▶ How to complete this task:
After counting the lines below that hold the word "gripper", reply with the count and nothing else.

=== Data block ===

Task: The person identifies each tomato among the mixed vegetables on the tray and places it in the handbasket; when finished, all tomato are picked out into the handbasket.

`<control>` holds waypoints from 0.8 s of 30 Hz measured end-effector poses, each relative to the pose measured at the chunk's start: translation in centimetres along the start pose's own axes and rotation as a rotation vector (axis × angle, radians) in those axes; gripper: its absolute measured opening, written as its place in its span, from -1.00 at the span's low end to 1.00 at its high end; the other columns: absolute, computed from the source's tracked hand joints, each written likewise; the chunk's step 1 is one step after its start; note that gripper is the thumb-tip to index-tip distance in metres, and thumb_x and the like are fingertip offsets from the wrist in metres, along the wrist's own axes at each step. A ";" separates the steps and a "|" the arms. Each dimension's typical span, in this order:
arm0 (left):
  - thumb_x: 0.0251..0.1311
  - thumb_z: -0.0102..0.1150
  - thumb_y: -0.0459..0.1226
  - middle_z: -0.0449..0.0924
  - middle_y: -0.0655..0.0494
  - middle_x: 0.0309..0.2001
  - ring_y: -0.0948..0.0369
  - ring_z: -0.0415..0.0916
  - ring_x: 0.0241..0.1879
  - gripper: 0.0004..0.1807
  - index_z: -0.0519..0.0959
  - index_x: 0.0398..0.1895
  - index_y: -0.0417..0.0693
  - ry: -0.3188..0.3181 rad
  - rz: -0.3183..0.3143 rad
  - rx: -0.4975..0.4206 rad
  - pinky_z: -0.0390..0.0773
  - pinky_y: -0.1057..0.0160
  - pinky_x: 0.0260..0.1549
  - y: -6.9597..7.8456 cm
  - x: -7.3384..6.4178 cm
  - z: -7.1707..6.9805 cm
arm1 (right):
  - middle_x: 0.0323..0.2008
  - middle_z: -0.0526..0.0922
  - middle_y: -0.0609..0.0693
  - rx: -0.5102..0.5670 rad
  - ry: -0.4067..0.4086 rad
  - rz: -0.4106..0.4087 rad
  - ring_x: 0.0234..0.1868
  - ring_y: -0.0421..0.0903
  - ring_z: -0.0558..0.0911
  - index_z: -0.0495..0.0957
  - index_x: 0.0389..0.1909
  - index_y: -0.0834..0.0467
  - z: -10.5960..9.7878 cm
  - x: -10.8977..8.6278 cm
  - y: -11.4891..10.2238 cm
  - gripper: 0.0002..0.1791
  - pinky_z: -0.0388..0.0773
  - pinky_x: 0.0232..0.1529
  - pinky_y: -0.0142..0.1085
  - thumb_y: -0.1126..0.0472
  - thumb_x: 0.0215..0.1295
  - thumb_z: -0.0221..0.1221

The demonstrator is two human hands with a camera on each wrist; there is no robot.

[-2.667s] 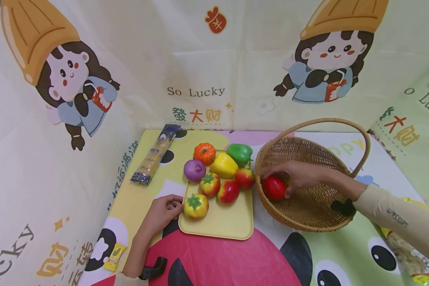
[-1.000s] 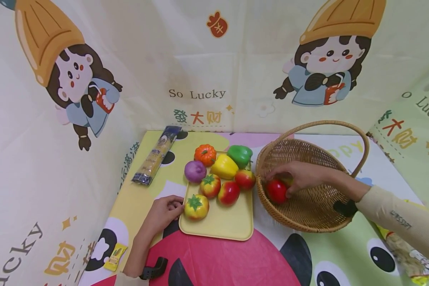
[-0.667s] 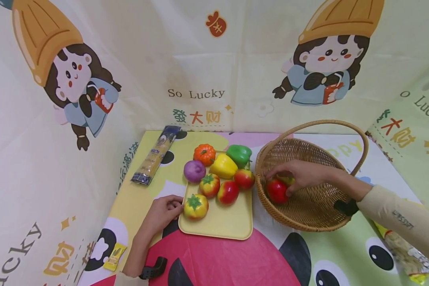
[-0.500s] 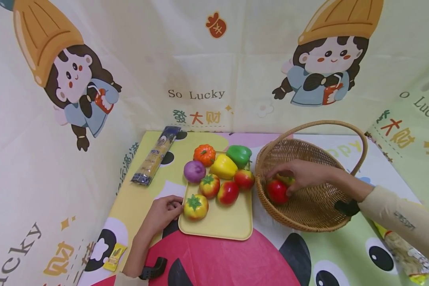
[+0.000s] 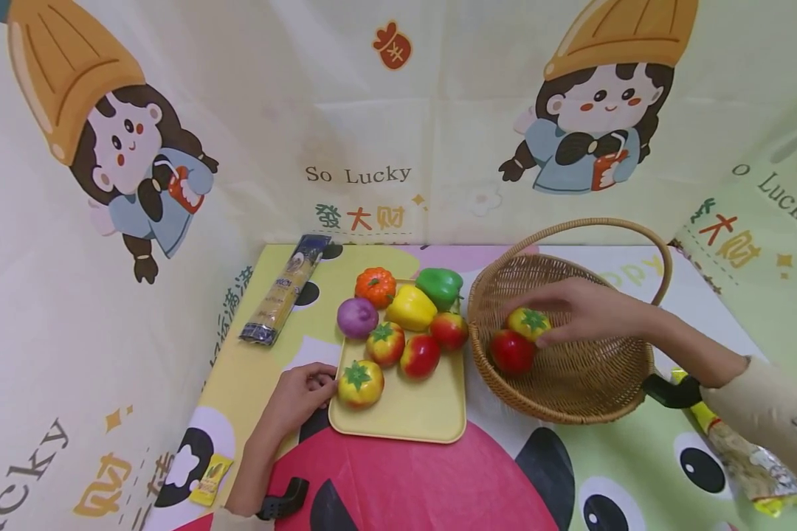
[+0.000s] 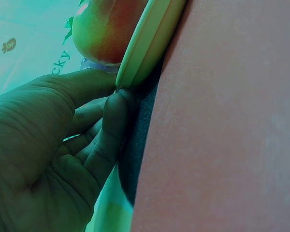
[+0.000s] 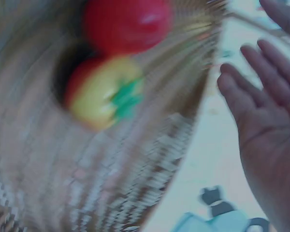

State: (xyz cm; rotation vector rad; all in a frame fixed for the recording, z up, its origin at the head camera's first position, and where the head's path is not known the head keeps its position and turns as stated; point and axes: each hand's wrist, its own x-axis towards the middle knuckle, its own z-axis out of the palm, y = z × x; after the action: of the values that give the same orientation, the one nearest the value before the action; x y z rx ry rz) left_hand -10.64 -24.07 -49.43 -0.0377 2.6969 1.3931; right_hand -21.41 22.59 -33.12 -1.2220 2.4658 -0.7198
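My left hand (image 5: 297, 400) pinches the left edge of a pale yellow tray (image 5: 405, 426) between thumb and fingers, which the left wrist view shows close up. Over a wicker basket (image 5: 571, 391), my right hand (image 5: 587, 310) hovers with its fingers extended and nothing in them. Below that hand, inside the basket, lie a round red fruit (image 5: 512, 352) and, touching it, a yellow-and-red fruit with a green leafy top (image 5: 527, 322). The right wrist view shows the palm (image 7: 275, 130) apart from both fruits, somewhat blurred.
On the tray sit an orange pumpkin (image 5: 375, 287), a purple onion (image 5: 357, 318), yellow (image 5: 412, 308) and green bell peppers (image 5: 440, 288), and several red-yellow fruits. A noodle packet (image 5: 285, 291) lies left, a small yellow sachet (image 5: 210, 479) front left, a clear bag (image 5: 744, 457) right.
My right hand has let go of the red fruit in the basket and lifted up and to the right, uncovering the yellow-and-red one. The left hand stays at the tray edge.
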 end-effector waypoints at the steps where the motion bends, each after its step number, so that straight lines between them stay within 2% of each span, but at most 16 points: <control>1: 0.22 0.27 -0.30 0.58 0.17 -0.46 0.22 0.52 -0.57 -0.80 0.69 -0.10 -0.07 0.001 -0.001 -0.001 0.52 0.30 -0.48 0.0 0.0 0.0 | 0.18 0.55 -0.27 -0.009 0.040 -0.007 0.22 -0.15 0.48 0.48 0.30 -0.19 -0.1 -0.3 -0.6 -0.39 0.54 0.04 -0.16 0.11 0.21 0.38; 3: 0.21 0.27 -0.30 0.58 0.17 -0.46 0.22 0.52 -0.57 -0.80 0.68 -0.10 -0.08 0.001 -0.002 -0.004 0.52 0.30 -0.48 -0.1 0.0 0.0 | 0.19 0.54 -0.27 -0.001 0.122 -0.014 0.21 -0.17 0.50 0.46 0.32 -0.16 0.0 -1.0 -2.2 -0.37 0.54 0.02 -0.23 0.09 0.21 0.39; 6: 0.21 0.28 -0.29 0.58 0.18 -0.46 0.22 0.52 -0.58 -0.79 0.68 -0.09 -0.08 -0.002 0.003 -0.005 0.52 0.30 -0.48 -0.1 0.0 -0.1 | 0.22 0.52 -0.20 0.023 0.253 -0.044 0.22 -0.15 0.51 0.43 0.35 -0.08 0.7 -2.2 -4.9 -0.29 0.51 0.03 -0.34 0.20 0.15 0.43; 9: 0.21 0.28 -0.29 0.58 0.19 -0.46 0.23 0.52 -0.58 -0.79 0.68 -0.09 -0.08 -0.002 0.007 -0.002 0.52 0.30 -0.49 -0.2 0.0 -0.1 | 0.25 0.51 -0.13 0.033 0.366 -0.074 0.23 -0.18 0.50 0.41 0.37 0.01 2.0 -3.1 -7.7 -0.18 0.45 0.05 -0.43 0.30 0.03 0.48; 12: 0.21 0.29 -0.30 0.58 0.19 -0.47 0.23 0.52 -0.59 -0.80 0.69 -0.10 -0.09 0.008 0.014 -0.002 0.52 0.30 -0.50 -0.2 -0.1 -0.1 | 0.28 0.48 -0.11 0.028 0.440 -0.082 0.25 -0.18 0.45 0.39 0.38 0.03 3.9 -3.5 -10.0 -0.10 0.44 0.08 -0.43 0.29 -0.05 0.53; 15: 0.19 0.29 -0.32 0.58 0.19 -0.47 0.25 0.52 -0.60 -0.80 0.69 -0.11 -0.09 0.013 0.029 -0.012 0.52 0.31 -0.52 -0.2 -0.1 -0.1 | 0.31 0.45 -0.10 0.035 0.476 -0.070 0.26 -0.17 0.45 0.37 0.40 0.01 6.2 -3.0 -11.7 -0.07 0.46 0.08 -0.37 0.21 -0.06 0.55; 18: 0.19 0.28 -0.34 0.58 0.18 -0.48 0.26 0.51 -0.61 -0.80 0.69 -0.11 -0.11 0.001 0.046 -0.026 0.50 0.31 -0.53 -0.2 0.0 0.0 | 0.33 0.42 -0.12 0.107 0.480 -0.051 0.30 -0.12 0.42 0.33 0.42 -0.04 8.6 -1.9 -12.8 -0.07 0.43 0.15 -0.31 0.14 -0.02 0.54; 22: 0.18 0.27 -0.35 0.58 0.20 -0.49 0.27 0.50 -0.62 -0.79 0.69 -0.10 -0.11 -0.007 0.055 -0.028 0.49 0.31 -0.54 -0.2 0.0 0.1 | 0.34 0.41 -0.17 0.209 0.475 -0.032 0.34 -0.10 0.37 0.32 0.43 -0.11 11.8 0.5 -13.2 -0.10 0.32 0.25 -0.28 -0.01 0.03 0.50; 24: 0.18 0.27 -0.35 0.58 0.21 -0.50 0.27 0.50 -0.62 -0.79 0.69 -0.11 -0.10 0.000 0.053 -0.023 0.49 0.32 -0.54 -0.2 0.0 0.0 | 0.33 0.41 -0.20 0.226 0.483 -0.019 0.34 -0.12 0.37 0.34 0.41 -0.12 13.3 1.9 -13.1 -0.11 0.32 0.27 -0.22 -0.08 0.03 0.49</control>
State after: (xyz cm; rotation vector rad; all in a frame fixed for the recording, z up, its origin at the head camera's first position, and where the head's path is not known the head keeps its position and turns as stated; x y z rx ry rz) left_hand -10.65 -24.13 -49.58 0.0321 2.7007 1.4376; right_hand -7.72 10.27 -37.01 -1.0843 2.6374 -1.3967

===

▶ Response to this task:
3